Tokio Marine antecipa riscos e inclui carregadores em seu portfólio
É importante destacar que esse movimento não está no campo das projeções, já que há seguradoras ajustando seus portfólios para responder à nova lógica urbana. A Tokio Marine é uma das que está na vanguarda das tendências do mercado e incluiu o carregador para carro elétrico em seu produto RD Equipamentos, reconhecendo que esses dispositivos, com valor médio em torno de R$ 7 mil, já se tornaram peças centrais da nova mobilidade. A seguradora oferece coberturas para roubo e furto, falhas elétricas e até indisponibilidade temporária do equipamento, demonstrando que a proteção não se limita mais ao veículo em si, mas alcança também a infraestrutura que o sustenta.
Logística autônoma e novos riscos
Da mesma forma que a rede de recarga passou a integrar o núcleo da mobilidade elétrica, o transporte de cargas também precisaria se reorganizar com a entrada dos veículos autônomos, trazendo consigo um conjunto inédito de riscos. Veículos autônomos de carga circulando de madrugada podem aliviar congestionamentos, mas também abrem frentes inéditas de risco: ataques cibernéticos ao roteamento, interrupções em cadeias sensíveis, atrasos em entregas hospitalares. Para as seguradoras, isso exige produtos que combinem responsabilidade civil, integridade digital e indenizações automáticas diante de indicadores objetivos, como atraso em determinada rota ou falha de temperatura em cargas refrigeradas. O seguro passa a ser também garantia de continuidade de serviço, com soluções paramétricas que acompanham em tempo real a operação logística.
Seguro em novo arranjo
Ao se expandir para proteger equipamentos, cadeias logísticas e operações digitais, o seguro vai começar a operar em territórios antes inexistentes. Isso vai preparar o terreno para uma mudança maior que é a revisão do próprio modelo contratual que sustenta o setor. A Tesla anunciou o Cybercab, um táxi autônomo sem volante nem pedais. A ausência de qualquer possibilidade de intervenção humana leva a uma questão inevitável: quem responde em caso de acidente? Em circunstâncias assim, o seguro deixa de precificar o comportamento individual e passa a cobrir falhas de sistemas, indisponibilidade de serviço e responsabilidade solidária entre fabricantes, operadores e plataformas. As seguradoras, nesse ambiente, devem se tornar parceiras estratégicas na gestão de continuidade, auditando a confiabilidade dos algoritmos e acompanhando a evolução das versões de software.

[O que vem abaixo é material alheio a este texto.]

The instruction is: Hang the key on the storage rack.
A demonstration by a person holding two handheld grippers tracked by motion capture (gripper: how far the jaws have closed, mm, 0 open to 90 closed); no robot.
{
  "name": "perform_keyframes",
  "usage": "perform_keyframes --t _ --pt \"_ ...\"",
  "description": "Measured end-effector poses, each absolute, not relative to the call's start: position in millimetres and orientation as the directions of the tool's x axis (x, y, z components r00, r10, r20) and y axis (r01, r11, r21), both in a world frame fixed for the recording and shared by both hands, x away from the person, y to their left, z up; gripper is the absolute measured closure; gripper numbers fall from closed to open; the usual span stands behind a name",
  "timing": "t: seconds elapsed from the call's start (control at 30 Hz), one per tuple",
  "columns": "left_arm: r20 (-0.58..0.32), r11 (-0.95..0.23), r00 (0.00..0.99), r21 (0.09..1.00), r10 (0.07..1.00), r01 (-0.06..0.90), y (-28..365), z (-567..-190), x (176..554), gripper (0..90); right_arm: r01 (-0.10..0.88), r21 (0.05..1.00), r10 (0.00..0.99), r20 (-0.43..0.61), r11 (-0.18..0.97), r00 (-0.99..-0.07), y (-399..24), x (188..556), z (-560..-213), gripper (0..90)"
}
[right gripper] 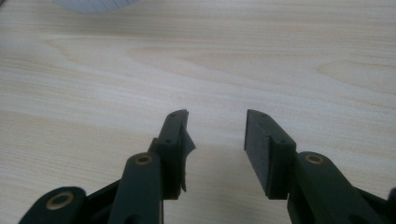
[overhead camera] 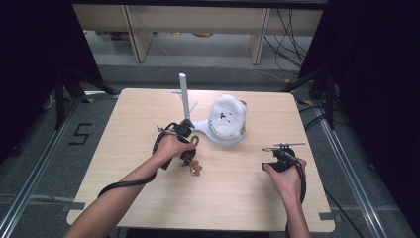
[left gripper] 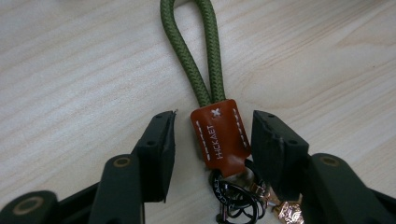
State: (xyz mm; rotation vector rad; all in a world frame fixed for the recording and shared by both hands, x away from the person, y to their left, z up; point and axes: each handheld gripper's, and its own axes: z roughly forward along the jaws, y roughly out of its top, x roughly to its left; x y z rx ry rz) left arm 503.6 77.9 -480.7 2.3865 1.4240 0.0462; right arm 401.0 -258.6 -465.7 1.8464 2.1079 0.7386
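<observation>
Two tongs work over a pale wooden counter (overhead camera: 148, 198). In the left gripper view the left tongs (left gripper: 212, 135) stand parted around a keychain's brown leather tab (left gripper: 219, 136), one jaw at either side, neither visibly pressing it (stitched, stamped with lettering). Its green cord loop (left gripper: 191, 51) runs away along the wood; dark rings (left gripper: 236, 196) lie between the jaws. The right tongs (right gripper: 215, 140) hang apart over bare wood, holding nothing. Farther back sits a white stand (overhead camera: 184, 96) with a white cap (overhead camera: 228, 118) on its base.
</observation>
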Motion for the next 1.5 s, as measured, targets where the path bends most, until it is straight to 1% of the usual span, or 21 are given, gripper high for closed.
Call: perform_keyframes --t 0.03,0.07,0.1,0.17,0.27,0.37,0.7,1.07,1.2,1.23,1.3,1.5 --pt "-0.147 -0.443 0.504 0.313 0.851 0.84 79 -481 504 52.3 0.851 0.519 0.974 0.145 0.073 -0.172 -259 401 -466 60.2" --pt "-0.155 -0.426 0.491 0.323 0.857 0.845 77 -482 503 52.3 0.851 0.519 0.974 0.145 0.073 -0.172 -259 401 -466 60.2" --pt "-0.152 -0.415 0.482 0.33 0.863 0.848 76 -482 503 54.3 0.852 0.519 0.973 0.149 0.073 -0.174 -259 401 -466 60.2" --pt "-0.149 -0.421 0.486 0.326 0.861 0.846 76 -482 503 55.1 0.851 0.52 0.973 0.151 0.073 -0.176 -259 402 -467 60.2" --pt "-0.136 -0.448 0.507 0.315 0.851 0.836 78 -481 504 62.1 0.851 0.52 0.972 0.154 0.073 -0.177 -258 402 -467 60.1" --pt "-0.119 -0.466 0.523 0.319 0.844 0.825 78 -481 504 65.4 0.851 0.521 0.972 0.155 0.073 -0.178 -258 402 -467 60.0" --pt "-0.089 -0.517 0.573 0.337 0.815 0.787 79 -481 501 67.5 0.85 0.522 0.971 0.158 0.072 -0.179 -259 401 -468 59.9" --pt "-0.076 -0.526 0.579 0.335 0.812 0.782 82 -480 499 68.5 0.851 0.519 0.973 0.149 0.075 -0.176 -259 401 -468 58.9" --pt "-0.073 -0.522 0.579 0.35 0.812 0.777 85 -479 498 68.8 0.85 0.522 0.971 0.156 0.074 -0.18 -259 401 -469 58.7" --pt "-0.062 -0.536 0.591 0.351 0.804 0.767 87 -478 498 68.8 0.85 0.522 0.971 0.156 0.074 -0.18 -259 401 -469 58.6" --pt "-0.075 -0.505 0.567 0.369 0.82 0.78 87 -477 496 68.9 0.85 0.522 0.976 0.141 0.07 -0.167 -259 401 -469 58.6" --pt "-0.056 -0.527 0.595 0.405 0.802 0.747 97 -472 496 69.1 0.849 0.523 0.971 0.157 0.071 -0.178 -259 401 -469 58.2"
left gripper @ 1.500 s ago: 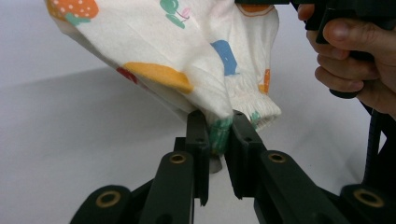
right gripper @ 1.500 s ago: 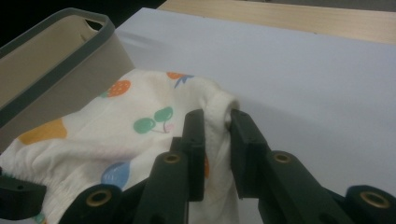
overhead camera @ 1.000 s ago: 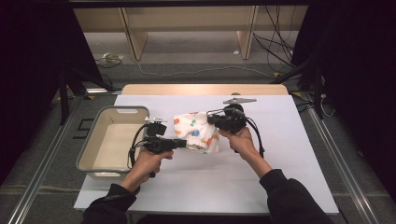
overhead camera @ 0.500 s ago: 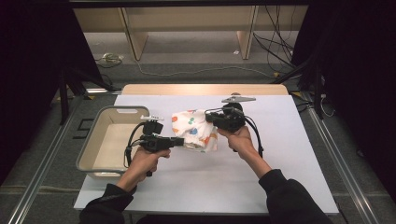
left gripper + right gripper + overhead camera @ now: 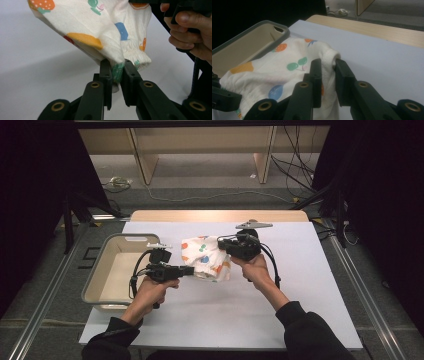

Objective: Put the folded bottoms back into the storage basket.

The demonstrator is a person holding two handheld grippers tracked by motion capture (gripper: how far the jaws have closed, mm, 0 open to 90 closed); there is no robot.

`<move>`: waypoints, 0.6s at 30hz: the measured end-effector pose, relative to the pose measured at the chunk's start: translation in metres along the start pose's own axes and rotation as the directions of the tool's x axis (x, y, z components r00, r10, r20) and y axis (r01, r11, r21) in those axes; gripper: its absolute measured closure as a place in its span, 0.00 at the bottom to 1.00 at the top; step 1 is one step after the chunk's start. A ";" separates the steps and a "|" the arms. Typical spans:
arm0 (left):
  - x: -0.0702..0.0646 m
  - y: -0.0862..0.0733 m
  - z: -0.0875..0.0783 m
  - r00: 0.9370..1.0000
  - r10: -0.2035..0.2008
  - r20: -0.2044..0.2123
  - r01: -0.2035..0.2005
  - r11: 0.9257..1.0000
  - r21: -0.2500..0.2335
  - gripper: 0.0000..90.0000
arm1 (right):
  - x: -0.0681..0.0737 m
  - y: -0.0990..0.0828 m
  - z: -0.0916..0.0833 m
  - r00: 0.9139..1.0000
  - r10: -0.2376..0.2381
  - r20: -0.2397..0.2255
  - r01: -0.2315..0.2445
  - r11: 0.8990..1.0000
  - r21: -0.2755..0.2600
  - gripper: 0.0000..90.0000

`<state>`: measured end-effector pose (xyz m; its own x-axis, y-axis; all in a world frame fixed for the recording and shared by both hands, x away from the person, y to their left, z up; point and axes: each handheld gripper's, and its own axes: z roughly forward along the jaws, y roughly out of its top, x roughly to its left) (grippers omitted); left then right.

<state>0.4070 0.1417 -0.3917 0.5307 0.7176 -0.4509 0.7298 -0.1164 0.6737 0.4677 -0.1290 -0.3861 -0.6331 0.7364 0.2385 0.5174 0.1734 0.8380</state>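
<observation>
**Printed cloth held up between two grippers**

The cloth (image 5: 205, 258) is white with orange, blue and green fruit prints, and it hangs bunched above the middle of the table (image 5: 300, 310), lifted off the pale sheet that covers the tabletop. In the left gripper view its gathered, elastic hem (image 5: 135, 56) droops toward the near side, and a green-printed fold sits pinched between the two black jaws. The left gripper (image 5: 191, 270) is clamped on that lower, near-left edge of the cloth. The right gripper (image 5: 223, 244) is clamped on the far-right edge, where a thick fold of white fabric (image 5: 329, 60) is squeezed between its jaws. The two grippers stand close together, one at each side of the bundle, each in a hand (image 5: 255, 267) that reaches in from the near edge of the table; dark sleeves cover the forearms. Just left of the cloth a grey tub (image 5: 102, 265) with a beige inside sits on the table, its right wall near the left gripper
</observation>
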 end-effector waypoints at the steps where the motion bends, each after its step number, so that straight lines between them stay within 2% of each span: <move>1: 0.000 0.000 -0.001 1.000 0.003 -0.001 -0.003 1.000 0.000 0.89 | 0.001 0.001 0.000 1.000 -0.002 -0.001 0.002 1.000 0.000 0.87; 18: 0.003 0.002 -0.024 0.999 0.031 -0.022 -0.031 0.999 -0.026 0.89 | 0.015 0.011 0.006 1.000 -0.001 -0.027 0.001 1.000 -0.016 0.87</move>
<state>0.4002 0.1599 -0.3777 0.5432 0.7288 -0.4168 0.7015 -0.1212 0.7023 0.4674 -0.1122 -0.3769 -0.6490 0.7185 0.2503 0.5074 0.1636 0.8460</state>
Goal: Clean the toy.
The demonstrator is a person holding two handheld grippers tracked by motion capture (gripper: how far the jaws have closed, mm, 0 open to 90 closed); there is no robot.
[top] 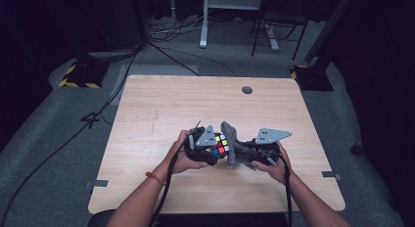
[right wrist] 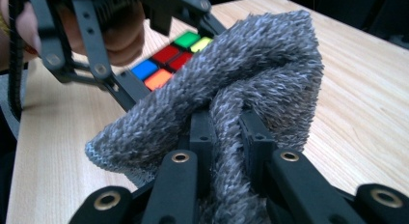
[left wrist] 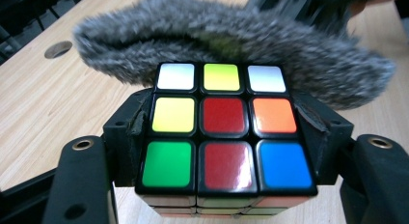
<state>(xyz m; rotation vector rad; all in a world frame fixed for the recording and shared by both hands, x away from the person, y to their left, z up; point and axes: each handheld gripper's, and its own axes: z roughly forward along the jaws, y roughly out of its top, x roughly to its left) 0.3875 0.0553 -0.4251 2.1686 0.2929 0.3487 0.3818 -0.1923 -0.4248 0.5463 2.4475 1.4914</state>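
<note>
A colour cube (top: 219, 144) (left wrist: 225, 127) sits between the jaws of my left gripper (top: 215, 148) (left wrist: 226, 132), which is shut on its two sides and holds it just above the table. Its top face shows white, yellow, red, orange, green and blue squares. A grey fuzzy cloth (top: 234, 145) (left wrist: 231, 40) (right wrist: 231, 98) is pinched in my right gripper (top: 243, 153) (right wrist: 226, 132), which is shut on a fold of it. The cloth drapes against the far side of the cube (right wrist: 169, 55). Both hands meet at the table's near middle.
The light wooden table (top: 161, 104) has a round cable hole (top: 247, 89) near its far edge. Beyond the table, cables and stand bases (top: 78, 75) lie on the grey floor.
</note>
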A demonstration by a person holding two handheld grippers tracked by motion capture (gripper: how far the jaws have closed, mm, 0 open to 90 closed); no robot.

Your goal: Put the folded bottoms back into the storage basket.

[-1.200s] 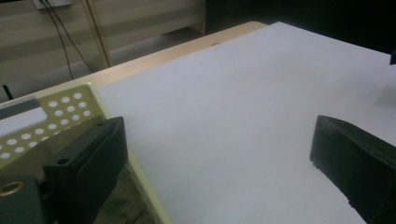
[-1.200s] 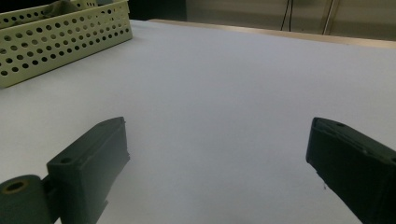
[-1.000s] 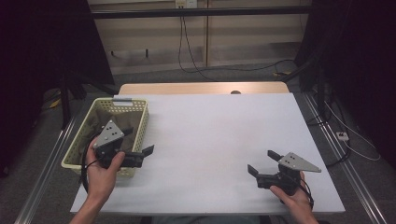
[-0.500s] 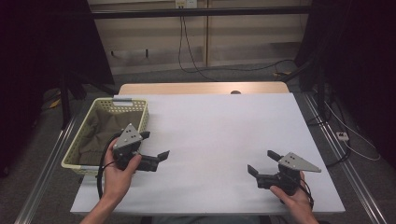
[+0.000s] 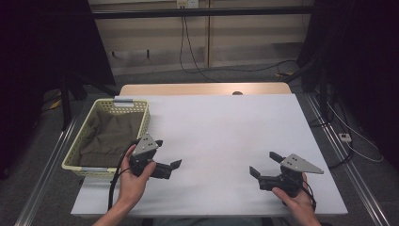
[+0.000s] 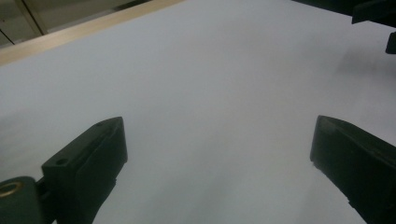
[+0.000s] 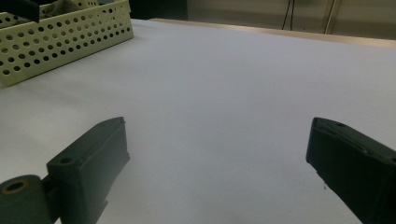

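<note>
Left tongs [image 5: 165, 154] and right tongs [image 5: 264, 165], both wide and empty, near the desk's [image 5: 226, 127] front edge (cloth [image 5: 110, 136] lies in basket [image 5: 142, 115]), probably at rest.

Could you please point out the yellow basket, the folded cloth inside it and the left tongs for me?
yellow basket [image 5: 140, 123], high view, on its perforated right wall.
folded cloth [image 5: 109, 136], high view, on the middle of the olive fabric.
left tongs [image 5: 168, 154], high view, midway between the open jaw tips.
</note>
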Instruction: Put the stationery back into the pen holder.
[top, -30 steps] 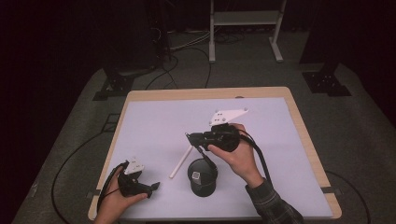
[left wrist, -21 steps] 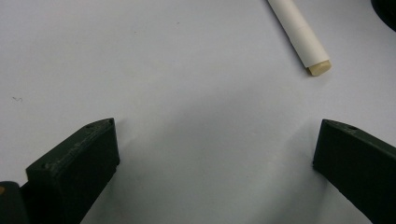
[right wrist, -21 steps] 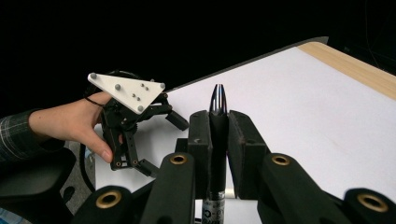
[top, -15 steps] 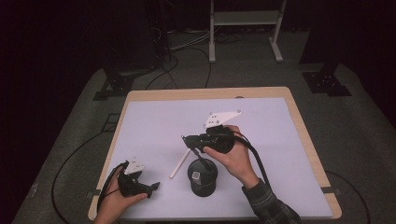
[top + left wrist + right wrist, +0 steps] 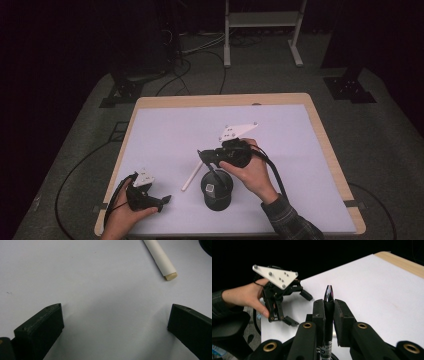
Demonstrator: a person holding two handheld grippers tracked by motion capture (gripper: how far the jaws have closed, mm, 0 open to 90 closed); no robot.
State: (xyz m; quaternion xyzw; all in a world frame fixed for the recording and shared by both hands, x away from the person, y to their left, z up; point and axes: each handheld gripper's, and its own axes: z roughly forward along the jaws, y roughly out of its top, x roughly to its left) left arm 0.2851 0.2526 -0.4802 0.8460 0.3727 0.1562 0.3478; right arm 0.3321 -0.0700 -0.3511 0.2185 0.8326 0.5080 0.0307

O mapa do seguro em revisão permanente
O novo mapa do seguro precisa ser assimilado como um traçado em constante revisão. Cada avanço tecnológico retira riscos de um ponto e os projeta em outro, exigindo que a proteção acompanhe esse trajeto com atenção e rigor. A questão mais importante é compreender que os riscos estarão em territórios ( por vezes) inéditos para os seguros, ele vai das linhas de código às redes elétricas, das plataformas digitais às ruas que já não dependem de motoristas. E tudo isso já é concreto: robotáxis já circulam em cidades americanas, seguradoras brasileiras já protegem carregadores elétricos e fabricantes anunciam veículos sem volante. Portanto, a cada nova evolução tecnológica, o risco muda de lugar; O seguro, nesse ambiente, não deve mais se debruçar somente na discussão das hipóteses, ele deve cobrir realidades que já se manifestam fora do campo teórico.